Your answer must be the full listing below, repeated exactly, with no pictures in it.

★ ★ ★ ★ ★ ★ ★

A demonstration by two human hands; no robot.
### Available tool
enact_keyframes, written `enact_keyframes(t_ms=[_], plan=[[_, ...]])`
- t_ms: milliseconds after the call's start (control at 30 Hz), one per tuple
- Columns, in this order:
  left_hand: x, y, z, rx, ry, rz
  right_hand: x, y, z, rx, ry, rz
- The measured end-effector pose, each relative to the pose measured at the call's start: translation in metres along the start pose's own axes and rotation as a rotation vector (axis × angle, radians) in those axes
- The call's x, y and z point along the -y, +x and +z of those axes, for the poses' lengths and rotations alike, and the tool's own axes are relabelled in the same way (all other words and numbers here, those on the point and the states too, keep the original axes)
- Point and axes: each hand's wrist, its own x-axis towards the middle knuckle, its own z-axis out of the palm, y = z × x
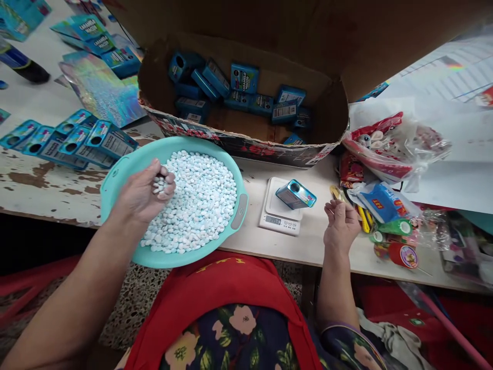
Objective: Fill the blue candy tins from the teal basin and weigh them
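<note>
My left hand (143, 191) is closed around several small white and pale blue candies (160, 185), palm turned up, over the left side of a turquoise basin (115, 203). Many more of these candies (200, 195) fill the basin. To its right, a white digital scale (279, 224) carries a blue box (296, 194) with a round dark hole in its end; the box lies tilted on the plate. The scale's display is lit, but its digits are too small to read surely. My right hand (341, 223) is right of the scale, fingertips pinched together; what they hold, if anything, is hidden.
Behind the basin, a large cardboard box (239, 136) contains several blue boxes (244, 78). More blue boxes (111, 140) stand at the left, near an iridescent bag (103, 87) and a dark bottle (26, 64). Wrapped sweets (389, 200) and a clear bag (400, 146) crowd the right.
</note>
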Motion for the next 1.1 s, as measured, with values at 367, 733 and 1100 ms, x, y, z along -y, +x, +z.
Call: enact_keyframes(t_ms=[367,733,1100], plan=[[0.009,-0.005,-0.004,0.087,0.113,0.029,0.002,-0.010,0.017,0.066,-0.014,0.034],[0.026,-0.009,0.000,0.131,1.370,0.762,-0.009,-0.019,0.018,0.322,-0.134,-0.084],[0.021,-0.041,0.047,0.230,1.094,1.048,0.051,-0.049,0.096,0.532,-0.179,-0.281]])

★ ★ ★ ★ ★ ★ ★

→ Output of the task
A demonstration by two human hands; no robot.
### Available tool
enact_keyframes, written `enact_keyframes(t_ms=[_], plan=[[_, ...]])`
- t_ms: milliseconds after the call's start (control at 30 Hz), one per tuple
- Columns, in this order:
  left_hand: x, y, z, rx, ry, rz
  right_hand: x, y, z, rx, ry, rz
- The measured end-effector pose, each relative to the pose measured at the call's start: translation in metres along the start pose's own axes and rotation as a rotation vector (axis × angle, radians) in those axes
- The call's x, y and z point along the -y, +x and +z of those axes, for the poses' lengths and rotations alike, and the tool's own axes are relabelled in the same way (all other words and numbers here, those on the point and the states too, keep the original axes)
- Point and axes: each hand's wrist, its own x-axis towards the middle knuckle, its own z-axis out of the palm, y = z × x
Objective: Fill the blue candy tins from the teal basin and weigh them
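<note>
My left hand (143, 191) is closed around several small white and pale blue candies (160, 185), palm turned up, over the left side of a turquoise basin (115, 203). Many more of these candies (200, 195) fill the basin. To its right, a white digital scale (279, 224) carries a blue box (296, 194) with a round dark hole in its end; the box lies tilted on the plate. The scale's display is lit, but its digits are too small to read surely. My right hand (341, 223) is right of the scale, fingertips pinched together; what they hold, if anything, is hidden.
Behind the basin, a large cardboard box (239, 136) contains several blue boxes (244, 78). More blue boxes (111, 140) stand at the left, near an iridescent bag (103, 87) and a dark bottle (26, 64). Wrapped sweets (389, 200) and a clear bag (400, 146) crowd the right.
</note>
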Motion for the next 1.1 s, as measured, with values at 367, 733 and 1100 ms, x, y, z along -y, +x, +z.
Call: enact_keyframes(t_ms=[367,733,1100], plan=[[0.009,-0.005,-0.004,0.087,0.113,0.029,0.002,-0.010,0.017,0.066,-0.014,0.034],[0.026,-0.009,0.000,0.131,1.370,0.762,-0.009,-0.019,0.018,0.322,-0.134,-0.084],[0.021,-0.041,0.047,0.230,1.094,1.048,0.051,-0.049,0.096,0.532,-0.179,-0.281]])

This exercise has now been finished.